Solution 2: Register an external cluster In Dataphin, go to Schedule Cluster Management and register an external cluster. In Dataphin's resource group configuration, create a resource group based on the registered external cluster. When you add the data source in Dataphin, select the registered external cluster for the connection.
|
The data source is in an IDC | Solution 1: Connect the networks using Express Connect or VPN, then use an ECS instance as a reverse proxy. Create an ECS instance in a VPC in the same region as Dataphin. Use Express Connect or a VPN to connect the VPC of the ECS instance to the network of the data source. Add the outbound IP addresses of Dataphin for the VPC network to the security group of the ECS instance. For more information, see Outbound IP addresses of Dataphin for a VPC network. For more information about how to add a security group rule, see Add a security group rule. Configure an Nginx reverse proxy on the ECS instance. Add the data source endpoint to the sandbox whitelist of the Dataphin project. For more information, see Sandbox whitelist. When you add the data source in Dataphin, attach the VPC of the ECS instance. Dataphin can then access the data source through the ECS instance.
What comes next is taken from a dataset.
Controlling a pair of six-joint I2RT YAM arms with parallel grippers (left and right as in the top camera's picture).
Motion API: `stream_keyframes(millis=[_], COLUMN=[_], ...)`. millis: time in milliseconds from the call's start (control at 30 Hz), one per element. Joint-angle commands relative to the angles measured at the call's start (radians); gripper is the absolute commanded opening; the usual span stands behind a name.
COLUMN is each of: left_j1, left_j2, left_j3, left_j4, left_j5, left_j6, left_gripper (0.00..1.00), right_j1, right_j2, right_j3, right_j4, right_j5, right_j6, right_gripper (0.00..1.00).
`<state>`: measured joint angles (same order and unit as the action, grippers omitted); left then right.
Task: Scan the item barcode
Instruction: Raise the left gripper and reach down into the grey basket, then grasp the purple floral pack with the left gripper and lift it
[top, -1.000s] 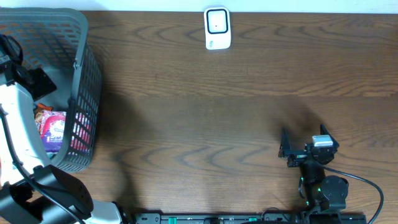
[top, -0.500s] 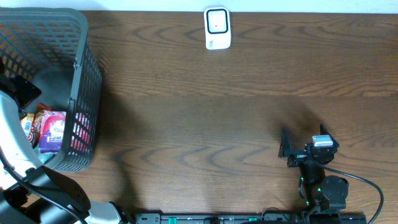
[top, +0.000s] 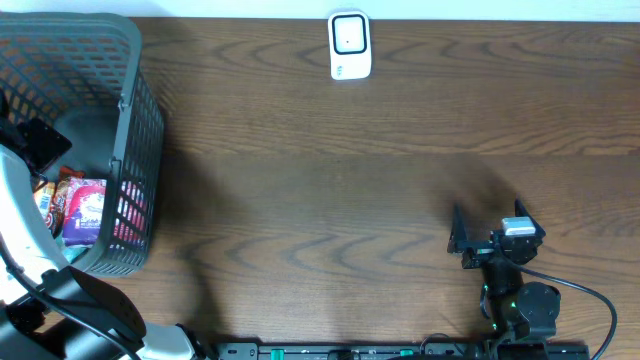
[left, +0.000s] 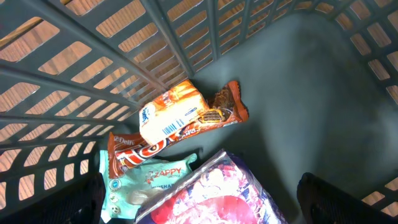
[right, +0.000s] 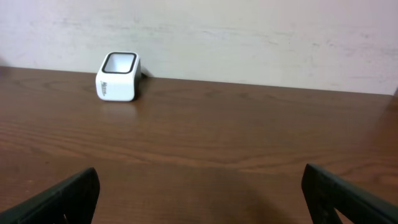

Solution 2: Register an external cluster In Dataphin, go to Schedule Cluster Management and register an external cluster. In Dataphin's resource group configuration, create a resource group based on the registered external cluster. When you add the data source in Dataphin, select the registered external cluster for the connection.
|
Self-hosted data source on a third-party cloud |
Network connectivity FAQ
If a network connectivity test for a data source fails, check the following items:
Check whether the data source has started properly.
For example, for a MySQL data source, you can run the telnet 127.0.0.1 3306 command on the host machine to check whether the database port is open.
Dataphin cannot access the network where the data source is located. Ensure that the data source's network is connected to Alibaba Cloud.
The DNS cannot parse the domain name in the data source's endpoint. Ensure that the domain name can be parsed correctly.
The firewall of the data source's network blocks access from Dataphin. Add the outbound IP addresses of Dataphin for the VPC network and the public network to the data source's whitelist.
To add the IP addresses of Dataphin to the whitelist of an ApsaraDB database, see Configure a data source whitelist.
The port configuration for the data source is incorrect, or the required network port is not open. Ensure that the data source port is configured correctly and that the network port is open.
The version or type of the data source is incorrect. Ensure that you select the correct version and type.
The parameters in the data source endpoint are incorrect. Ensure that the endpoint is correct.